[INPUT DATA]

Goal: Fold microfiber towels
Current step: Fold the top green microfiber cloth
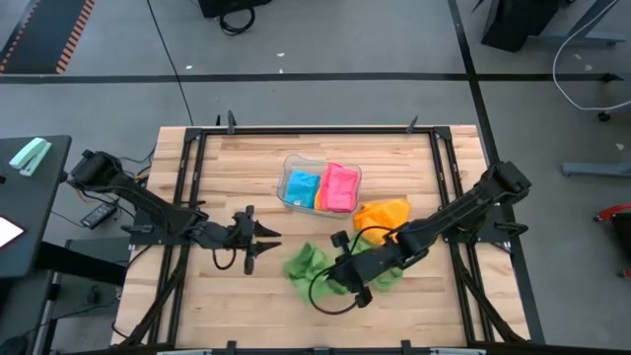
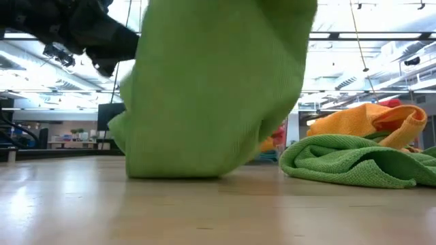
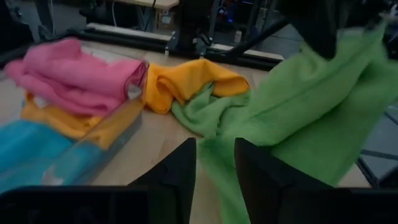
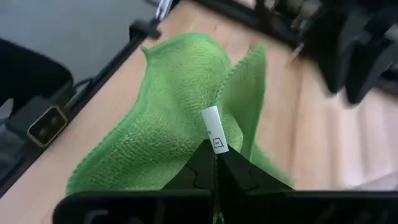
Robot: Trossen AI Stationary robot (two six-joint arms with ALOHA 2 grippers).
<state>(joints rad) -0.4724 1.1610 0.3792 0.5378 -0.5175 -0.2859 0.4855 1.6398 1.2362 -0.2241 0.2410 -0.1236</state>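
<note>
A green microfiber towel (image 2: 211,88) hangs from my right gripper (image 4: 215,163), which is shut on it above the table's near middle (image 1: 335,266). Its lower end (image 2: 177,170) rests on the wood. A second green towel (image 2: 354,160) lies crumpled to the right, against an orange towel (image 1: 383,212). My left gripper (image 3: 214,168) is open just left of the hanging towel (image 1: 261,242), pointing at it, with nothing between its fingers. Folded pink (image 1: 340,185) and blue (image 1: 301,187) towels lie in the clear tray (image 1: 292,161). My right gripper pinches the green towel between its two fingers at the hem beside the white label (image 4: 213,134). The fingers slant down from the table's right side. The towel hangs below them in loose folds, its lower end on the table; how many layers are pinched I cannot tell.
The clear tray stands at the far middle of the table, with an orange towel (image 3: 74,124) under the pink one. A black frame (image 1: 187,177) runs around the tabletop. Bare wood (image 1: 227,306) lies at the near left.
</note>
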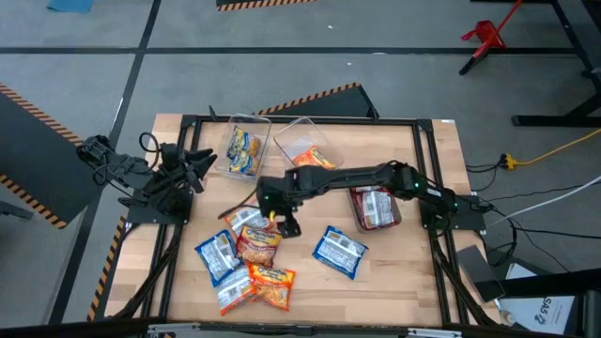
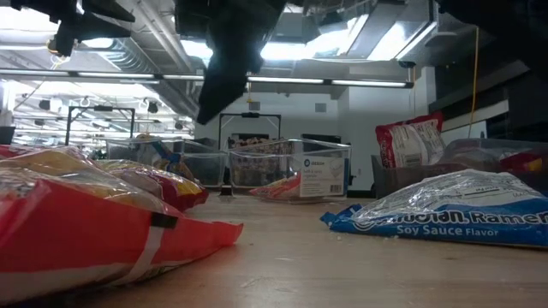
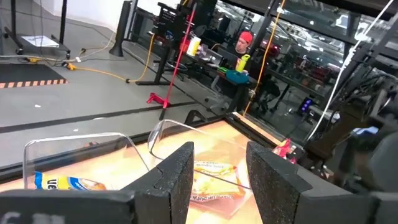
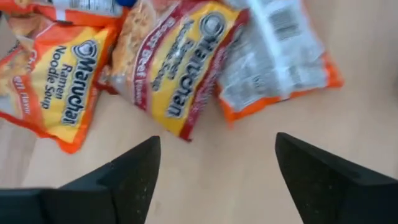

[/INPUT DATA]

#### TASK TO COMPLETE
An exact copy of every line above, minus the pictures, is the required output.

#### EXERCISE RESULT
Goal: Fold microfiber towels
Current step: Fold the top green microfiber cloth
Robot: Trossen AI Stationary robot (two six-joint arms with ALOHA 2 grippers).
<state>(joints rad) -0.4724 1.1610 0.3792 0.5378 -0.5175 -0.2859 0.4855 1.6398 1.2362 -0.2241 0.2410 -0.1236</state>
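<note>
A green microfiber towel (image 2: 211,88) hangs from my right gripper (image 4: 215,163), which is shut on it above the table's near middle (image 1: 335,266). Its lower end (image 2: 177,170) rests on the wood. A second green towel (image 2: 354,160) lies crumpled to the right, against an orange towel (image 1: 383,212). My left gripper (image 3: 214,168) is open just left of the hanging towel (image 1: 261,242), pointing at it, with nothing between its fingers. Folded pink (image 1: 340,185) and blue (image 1: 301,187) towels lie in the clear tray (image 1: 292,161). My right gripper pinches the green towel between its two fingers at the hem beside the white label (image 4: 213,134). The fingers slant down from the table's right side. The towel hangs below them in loose folds, its lower end on the table; how many layers are pinched I cannot tell.
The clear tray stands at the far middle of the table, with an orange towel (image 3: 74,124) under the pink one. A black frame (image 1: 187,177) runs around the tabletop. Bare wood (image 1: 227,306) lies at the near left.
</note>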

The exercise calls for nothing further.